Present: All nine members of the military commission, the eight conspirators, Judge Advocate General Joseph Holt, Assistant Judge Advocates Bingham and Burnett, the recorders of the court, lawyers Walter Cox, William Doster, Thomas Ewing, and Frederick Stone.

Absent: Reverdy Johnson, Frederick Aiken, and John Clampitt.

Seating chart:

The prisoners were seated in the same manner as the day before.

The reading of the prior day’s testimony was completed at 1 o’clock at which time the court took its normal one hour recess for lunch.[2] Before testimony opened in the afternoon, lawyers Frederick Aiken and John Clampitt appeared.

Prior to the start of witnesses, Thomas Ewing, lawyer for Dr. Mudd, Edman Spangler, and Samuel Arnold, made a request on the part of all of the defense attorneys. He requested that the official record of the prior day’s proceedings be furnished to the defense each morning per the rules of the court. Ewing expressed that it had not been of much importance prior to this because the testimony had been daily recorded in the editions of the Daily National Intelligencer newspaper. However, Ewing noted that the Intelligencer had fallen behind in their record of the trial and so the defense required the court furnished them with the record each morning. Assistant Judge Advocate Henry Burnett replied that the record was always in readiness for the defense counsel.[3]

Testimony began

Daniel W. Middleton, chief clerk for the Supreme Court, was called as a defense witness for Dr. Mudd. An earlier prosecution witness, Marcus Norton, had testified that he had argued a case in front of the Supreme Court on March 3rd and that it was on the morning of that day that Dr. Mudd burst into his hotel room looking for John Wilkes Booth. Thomas Ewing, Dr. Mudd’s attorney, asked Middleton whether this court date was accurate. Middleton, using a case entry he had brought with him, verified that Norton had, indeed argued a motion in front of the court on March 3rd.[4] It’s likely that Ewing’s purpose in giving this small credibility to Norton’s testimony was to box him in on that exact date. Ewing had spent the prior day bringing forward many witnesses who placed Dr. Mudd on his farm on March 3rd. It’s probable that Ewing wanted to show the weight of evidence was in his favor and not give the prosecution or Norton a chance to counter the timeline at a later date. In future sessions Ewing would also bring forward witnesses to speak of Norton’s poor reputation for truth telling.

Thomas Ewing then applied to the court to recall prosecution witness Daniel Thomas for further cross-examination. The application was agreed to by the Judge Advocate General Holt.

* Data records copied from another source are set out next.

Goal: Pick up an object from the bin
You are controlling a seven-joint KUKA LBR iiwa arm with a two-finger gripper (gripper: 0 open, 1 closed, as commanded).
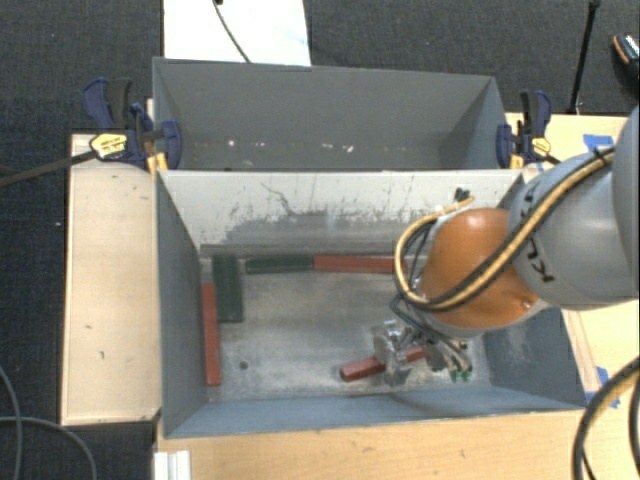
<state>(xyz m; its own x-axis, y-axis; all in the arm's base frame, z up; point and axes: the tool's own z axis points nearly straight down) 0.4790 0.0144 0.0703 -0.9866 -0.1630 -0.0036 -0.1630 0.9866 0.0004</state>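
Hovering near the bin's (pixel 185 298) front wall, the gripper (pixel 400 356) sits over a short red bar (pixel 358 371); open or closed, I cannot tell.

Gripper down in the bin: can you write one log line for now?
gripper | low, front right of bin | at end of short red stick | stick on floor

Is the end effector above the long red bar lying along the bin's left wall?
No, the end effector is at the front right of the bin, beside a short red stick, well apart from the long red bar.
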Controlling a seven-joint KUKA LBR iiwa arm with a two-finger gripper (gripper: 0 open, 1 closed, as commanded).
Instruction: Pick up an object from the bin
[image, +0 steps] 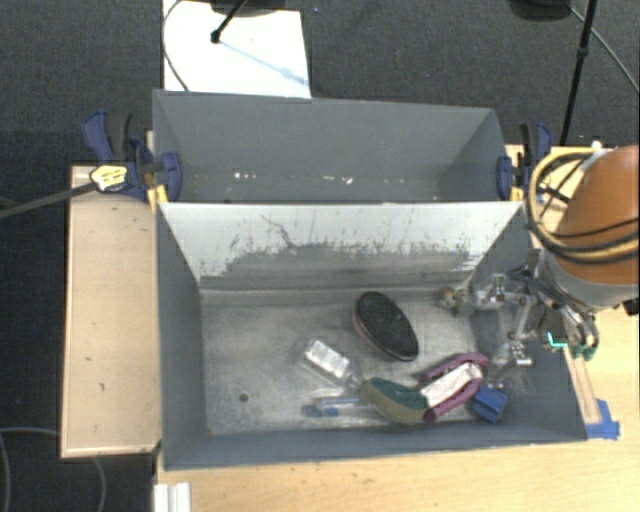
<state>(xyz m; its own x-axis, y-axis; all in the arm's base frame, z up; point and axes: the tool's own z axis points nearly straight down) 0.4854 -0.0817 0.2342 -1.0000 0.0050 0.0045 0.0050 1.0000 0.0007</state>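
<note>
The gripper (487, 328) is on the right side of the grey bin (250, 300), close to the right wall. Its two metal fingers (462, 298) stand apart. One sticks out to the left and the other points to the near side. Nothing is between them, so the gripper is holding nothing.

Just near of the gripper lies a purple and white thing (450, 383). It is long and lies a bit slanted. A small blue block (488, 403) sits right beside it, on its right end. These two are the closest things to the gripper.

A dark green thing (395, 400) touches the left end of the purple and white thing. A thin blue stick (335, 407) lies left of it, near the near wall. A small clear thing (325, 358) is a bit farther back. A black oval thing (385, 325) lies in the middle, left of the gripper and apart from it.
</note>
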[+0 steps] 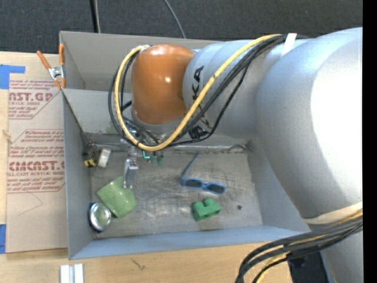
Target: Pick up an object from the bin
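Note:
My gripper [128, 175] hangs below the orange wrist cover, in the left half of the bin. Its lower end reaches down to the upper edge of a light green cup [118, 198] lying on its side at the front left. Whether it touches the cup I cannot tell. A shiny silver round thing [99, 216] lies against the cup's left front, in the bin's front left corner. A small white, yellow and black thing [98, 158] rests by the left wall, behind the cup.
Blue sunglasses [203, 184] lie on the bin floor right of centre. A small dark green block [206, 209] sits just in front of them. The arm covers the back and right of the bin.

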You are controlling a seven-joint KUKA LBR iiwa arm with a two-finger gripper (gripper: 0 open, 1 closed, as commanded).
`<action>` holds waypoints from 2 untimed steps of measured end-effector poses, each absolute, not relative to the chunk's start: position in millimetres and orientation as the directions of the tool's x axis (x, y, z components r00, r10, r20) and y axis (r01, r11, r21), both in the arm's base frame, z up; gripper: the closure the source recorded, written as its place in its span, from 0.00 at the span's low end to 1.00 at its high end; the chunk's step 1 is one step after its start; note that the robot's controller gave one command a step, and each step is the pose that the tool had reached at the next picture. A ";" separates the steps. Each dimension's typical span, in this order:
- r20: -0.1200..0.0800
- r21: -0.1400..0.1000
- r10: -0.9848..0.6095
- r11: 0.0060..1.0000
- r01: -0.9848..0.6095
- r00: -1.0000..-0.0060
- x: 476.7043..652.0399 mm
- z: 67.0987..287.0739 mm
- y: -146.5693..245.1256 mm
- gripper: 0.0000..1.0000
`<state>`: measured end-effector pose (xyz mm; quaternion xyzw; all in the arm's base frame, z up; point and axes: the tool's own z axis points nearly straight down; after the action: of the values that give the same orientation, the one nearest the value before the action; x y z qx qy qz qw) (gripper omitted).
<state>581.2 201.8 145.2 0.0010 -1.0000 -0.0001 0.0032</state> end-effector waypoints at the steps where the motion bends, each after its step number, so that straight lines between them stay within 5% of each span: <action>1: -0.006 0.000 -0.321 0.947 -0.321 -0.947 531.4 72.5 206.4 0.00; 2: -0.002 0.002 -0.749 0.662 -0.749 -0.662 483.0 100.2 238.6 0.00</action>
<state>483.0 238.6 100.2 0.4110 -0.9116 -0.0011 -0.0005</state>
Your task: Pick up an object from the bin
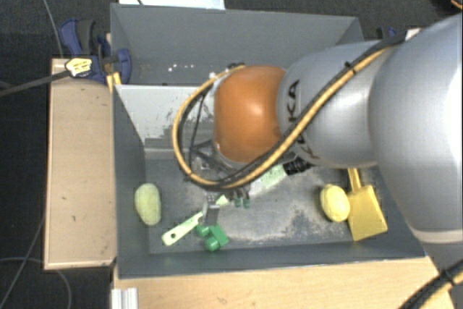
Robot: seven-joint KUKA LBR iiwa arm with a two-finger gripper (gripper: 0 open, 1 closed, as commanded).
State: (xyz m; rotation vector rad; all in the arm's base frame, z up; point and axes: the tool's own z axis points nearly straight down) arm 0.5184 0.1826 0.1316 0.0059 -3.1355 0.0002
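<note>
My gripper hangs below the orange cover at the front middle of the bin. It is right above a long pale green and white tool that lies slanted across the floor. The tool's lower left end is near the front wall, and its upper right part runs under the gripper. A small dark green piece lies against the tool just in front of the gripper. I see nothing held in the gripper.
A yellow-green oval thing lies at the front left. A yellow rounded thing and a yellow block with a handle lie at the right. The arm covers the bin's middle and right.
</note>
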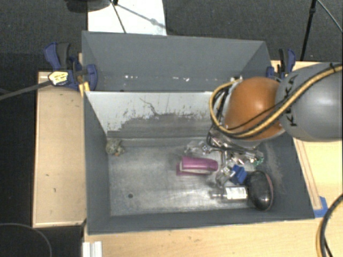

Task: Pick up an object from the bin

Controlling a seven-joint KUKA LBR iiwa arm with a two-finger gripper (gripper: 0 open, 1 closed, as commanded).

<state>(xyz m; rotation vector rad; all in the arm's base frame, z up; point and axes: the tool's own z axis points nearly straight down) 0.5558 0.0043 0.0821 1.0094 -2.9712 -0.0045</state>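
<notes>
My gripper (222, 154) hangs low in the right half of the bin, under the arm's orange cover. A purple, flattish oblong thing (196, 166) lies just to its left, touching or nearly touching it. Right below the gripper sit a small blue piece (238, 174) and a small white block with a dark end (235, 193). A black oval thing like a computer mouse (261, 190) rests at the front right, beside the white block. Whether anything is held I cannot tell.
A small grey-green lump (113, 148) lies alone at the back left corner of the bin floor. The left and middle floor is bare scuffed metal. The arm and its looped cables hang over the bin's right side.
</notes>
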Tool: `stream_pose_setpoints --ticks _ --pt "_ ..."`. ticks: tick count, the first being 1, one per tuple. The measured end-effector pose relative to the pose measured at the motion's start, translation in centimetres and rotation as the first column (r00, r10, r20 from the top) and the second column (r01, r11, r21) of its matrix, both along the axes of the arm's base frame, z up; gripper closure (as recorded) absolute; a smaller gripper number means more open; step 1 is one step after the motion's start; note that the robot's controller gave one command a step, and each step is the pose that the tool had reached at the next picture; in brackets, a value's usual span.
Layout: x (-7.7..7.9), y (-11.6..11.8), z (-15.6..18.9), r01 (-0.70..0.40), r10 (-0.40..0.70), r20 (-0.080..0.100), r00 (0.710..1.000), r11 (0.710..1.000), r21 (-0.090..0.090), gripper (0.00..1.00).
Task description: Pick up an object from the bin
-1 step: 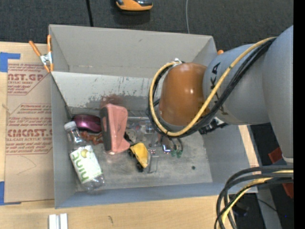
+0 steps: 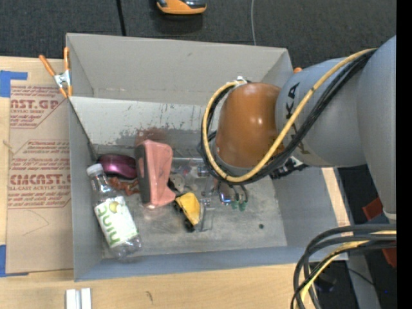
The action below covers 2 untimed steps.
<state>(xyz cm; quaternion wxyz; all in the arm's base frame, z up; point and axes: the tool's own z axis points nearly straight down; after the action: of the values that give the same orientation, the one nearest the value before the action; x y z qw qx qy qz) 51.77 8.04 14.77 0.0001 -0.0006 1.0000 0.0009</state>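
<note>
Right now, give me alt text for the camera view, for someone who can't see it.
The robot arm's claw hangs low at the middle of a grey metal bin, beside a small yellow and black object. Further left lie a pink rectangular block, a magenta rounded thing and a clear plastic bottle.

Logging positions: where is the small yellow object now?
The small yellow object lies mid-bin in the camera view, right of the pink block and left of the gripper.
</note>
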Motion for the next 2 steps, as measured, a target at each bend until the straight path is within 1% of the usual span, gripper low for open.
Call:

Daniel J. Thomas, a resident of Charles County, MD, was recalled after previously testifying for the prosecution against Dr. Mudd on May 18th. Thomas had testified that Dr. Mudd told him in March of 1865, that Abraham Lincoln, his cabinet, and all Union men in Maryland were to be killed in a period of weeks. The subject of Thomas Ewing’s questions for Daniel Thomas concerned events that had transpired after Thomas had previously testified to this. Ewing asked Thomas about his actions on June 1st at the home of a neighbor living in Horsehead, MD. Ewing asked Thomas if the witness had made applications to several of his neighbors for certificates that he had been the first one to give information that led to the arrest of Dr. Mudd so that he may get some reward money. According to Ewing’s scenario, Thomas expressed he could get a reward of $10,000 for his testimony and asked his neighbors for certificates concerning his statements to support his future claim for money. When asked about it, Thomas denied having made any such applications but wanted to give his own accounting of the incident Ewing described. Thomas completely denied Ewing’s assertion that he claimed his information led to Dr. Mudd’s arrest. According to Thomas, after his testimony on May 18th he had been told by some of Col. Baker’s men that if he had indeed informed others about Dr. Mudd’s earlier statement before the assassination occurred, he would be eligible for some reward money. Thomas claimed he did his part not expecting any sort of reward but the possibility of reward piqued his interest. Though he denied several times making any sort of application to his neighbors, he did admit that he was soliciting their help in getting some reward money by asking them if they would swear that he had told them about Dr. Mudd’s threats before the assassination occurred. All of the neighbors refused stating Thomas had not told them about the incident until after the assassination. Ewing continued to press Thomas with questions regarding him telling his neighbors that he wanted them to swear that he was the reason Dr. Mudd was arrested in order to gain a share of the reward money.[5] Like the many witnesses Thomas Ewing had brought forward to speak of Thomas’ poor reputation for honesty, this cross-examination was to further discredit Thomas and imply that his reasons for taking the stand was to try and collect reward money.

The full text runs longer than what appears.